Ey et al. (1978) consideran a la “oposición larvada” (consistente en respuestas del tipo de “¿Para qué? Yo no puedo curar. Dejadme”) “un rasgo característico de la resistencia neurótica a toda tentativa médica o psicoterápica”.[17]​ Aunque especialmente difícil de contrarrestar en las crisis maníacas y melancólicas, también en los neuróticos el insomnio sería habitual. La catexia de las zonas erógenas anales y uretrales podría provocar en determinados neuróticos y perversos “singulares aberraciones de las conductas excrementicias (coprofilia, urolagnia)”.[18]​ Por otro lado, el “apragmatismo sexual” (la impotencia o el rechazo de las relaciones amorosas) sería típico de la inhibición neurótica y de los estados preesquizofrénicos. Ciertos neuróticos y esquizofrénicos revelan una excesiva fijación al grupo familiar, de suerte que viven en las “faldas de su madre” o bien manifiestan una temerosa sumisión a la autoridad del padre.[19]​ La actividad socioprofesional resulta afectada como consecuencia de “su impotencia angustiada para adaptarse”. Los neuróticos también pueden incurrir en “fugas reactivas” que se producen cuando el individuo huye de su hogar “por motivos patológicos derivados de una angustiosa situación conflictiva”.[20]​ Los estados alterados de conciencia, si bien son típicos de las psicosis agudas, también pueden observarse en la neurosis, particularmente en la histeria.[21]

En cuanto a los afectos depresivos, Ey distingue tres niveles de regresión. En el más profundo de ellos, se constata la existencia de trastornos del humor o de los sentimientos vitales (disgusto, abatimiento, inquietud) y emociones paroxísticas (rabia, desespero, miedo, cólera), característicos de la depresión melancólica y del “fondo depresivo” de muchas neurosis y que, siguiendo la terminología de Kurt Schneider, son más bien endógenos por cuanto se trata de “afectos cuyo determinismo profundo depende de anomalías de la organización interna de las pulsiones instintivas primitivas, sin relación o por lo menos con un mínimo de relación con los acontecimientos o las motivaciones psicológicas”. En un nivel de regresión intermedio, se encuentran los sentimientos vitales y las emociones relacionados con situaciones imaginarias, que, bajo la forma de sentimientos vitales vinculados con la vida fantasmática inconsciente, se presentan principalmente en las neurosis (neurosis de angustia, fobias, etc.). Finalmente, en el nivel más superficial de regresión, se ubican los afectos reactivos a circunstancias reales que solo podrían resultar patológicos desde el punto de vista de su intensidad cuantitativa: “se trata de reacciones afectivas excesivas o desencadenadas por débiles estímulos, en razón del descenso del umbral de reacción. Estos trastornos se encuentran constantemente en la clínica de las «reacciones» neuróticas”.[22]

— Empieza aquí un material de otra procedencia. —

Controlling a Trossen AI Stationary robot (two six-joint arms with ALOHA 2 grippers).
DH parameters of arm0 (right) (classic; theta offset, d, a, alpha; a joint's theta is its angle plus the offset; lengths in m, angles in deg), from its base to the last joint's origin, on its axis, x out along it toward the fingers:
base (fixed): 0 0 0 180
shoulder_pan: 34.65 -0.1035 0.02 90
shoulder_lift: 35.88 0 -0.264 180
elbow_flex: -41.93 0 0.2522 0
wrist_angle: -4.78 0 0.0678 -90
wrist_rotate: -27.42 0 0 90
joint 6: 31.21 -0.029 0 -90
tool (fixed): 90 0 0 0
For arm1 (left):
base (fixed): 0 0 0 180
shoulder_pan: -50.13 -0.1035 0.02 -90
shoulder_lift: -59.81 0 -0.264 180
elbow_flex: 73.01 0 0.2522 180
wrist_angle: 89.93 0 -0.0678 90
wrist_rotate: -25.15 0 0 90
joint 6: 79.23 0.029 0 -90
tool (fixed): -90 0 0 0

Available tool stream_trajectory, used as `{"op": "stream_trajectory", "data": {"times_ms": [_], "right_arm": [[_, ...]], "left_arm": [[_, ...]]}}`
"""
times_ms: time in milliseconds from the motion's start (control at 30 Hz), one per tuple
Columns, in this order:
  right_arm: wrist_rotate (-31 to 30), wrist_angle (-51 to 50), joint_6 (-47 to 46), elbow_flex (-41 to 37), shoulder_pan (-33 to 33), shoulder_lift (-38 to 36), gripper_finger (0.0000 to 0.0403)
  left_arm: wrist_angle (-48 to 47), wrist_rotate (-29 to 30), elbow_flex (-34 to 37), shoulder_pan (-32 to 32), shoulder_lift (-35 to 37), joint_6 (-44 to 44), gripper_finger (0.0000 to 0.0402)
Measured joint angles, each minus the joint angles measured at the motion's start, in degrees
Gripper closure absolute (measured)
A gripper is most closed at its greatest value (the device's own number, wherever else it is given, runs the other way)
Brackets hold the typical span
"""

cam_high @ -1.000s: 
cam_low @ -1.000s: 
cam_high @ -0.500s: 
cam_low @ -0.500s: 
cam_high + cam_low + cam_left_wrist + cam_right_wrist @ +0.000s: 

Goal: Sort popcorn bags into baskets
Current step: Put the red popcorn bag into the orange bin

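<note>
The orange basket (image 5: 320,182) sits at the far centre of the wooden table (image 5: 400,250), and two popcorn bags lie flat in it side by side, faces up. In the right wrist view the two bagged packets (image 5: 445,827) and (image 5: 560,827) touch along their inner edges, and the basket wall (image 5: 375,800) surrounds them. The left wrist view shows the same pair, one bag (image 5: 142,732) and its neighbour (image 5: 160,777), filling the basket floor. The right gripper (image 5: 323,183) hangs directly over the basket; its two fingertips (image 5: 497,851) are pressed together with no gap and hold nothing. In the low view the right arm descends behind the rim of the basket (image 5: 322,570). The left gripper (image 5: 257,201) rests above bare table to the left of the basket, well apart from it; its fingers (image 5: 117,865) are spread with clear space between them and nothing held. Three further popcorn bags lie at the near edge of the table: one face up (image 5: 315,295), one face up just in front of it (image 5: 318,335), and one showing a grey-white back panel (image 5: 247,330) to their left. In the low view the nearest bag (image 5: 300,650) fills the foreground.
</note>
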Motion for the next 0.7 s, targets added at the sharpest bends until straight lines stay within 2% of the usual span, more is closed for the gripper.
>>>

Con respecto a lo que denomina “síndrome psicomotor neurótico”, Ey et al. (1978) afirman:

A partir de los trabajos de Freud y Jung sobre la utilidad del simbolismo en la revelación del inconsciente se han desarrollado múltiples tesis sobre la influencia de la psicopatología (y especialmente las neurosis) en la actividad creativa o artística. Para Jung el artista "desvelaba" arquetipos ayudando al observador del fenómeno artístico a comprender el universo.[24]​ Y a través de esa propiedad elaboró toda una estrategia terapéutica basada en el valor simbólico del proceso artístico (capaz de revelar los procesos psíquicos del paciente y de ayudar al terapeuta). La escuela psicoanalítica posterior ha seguido ahondando en esta línea terapéutica.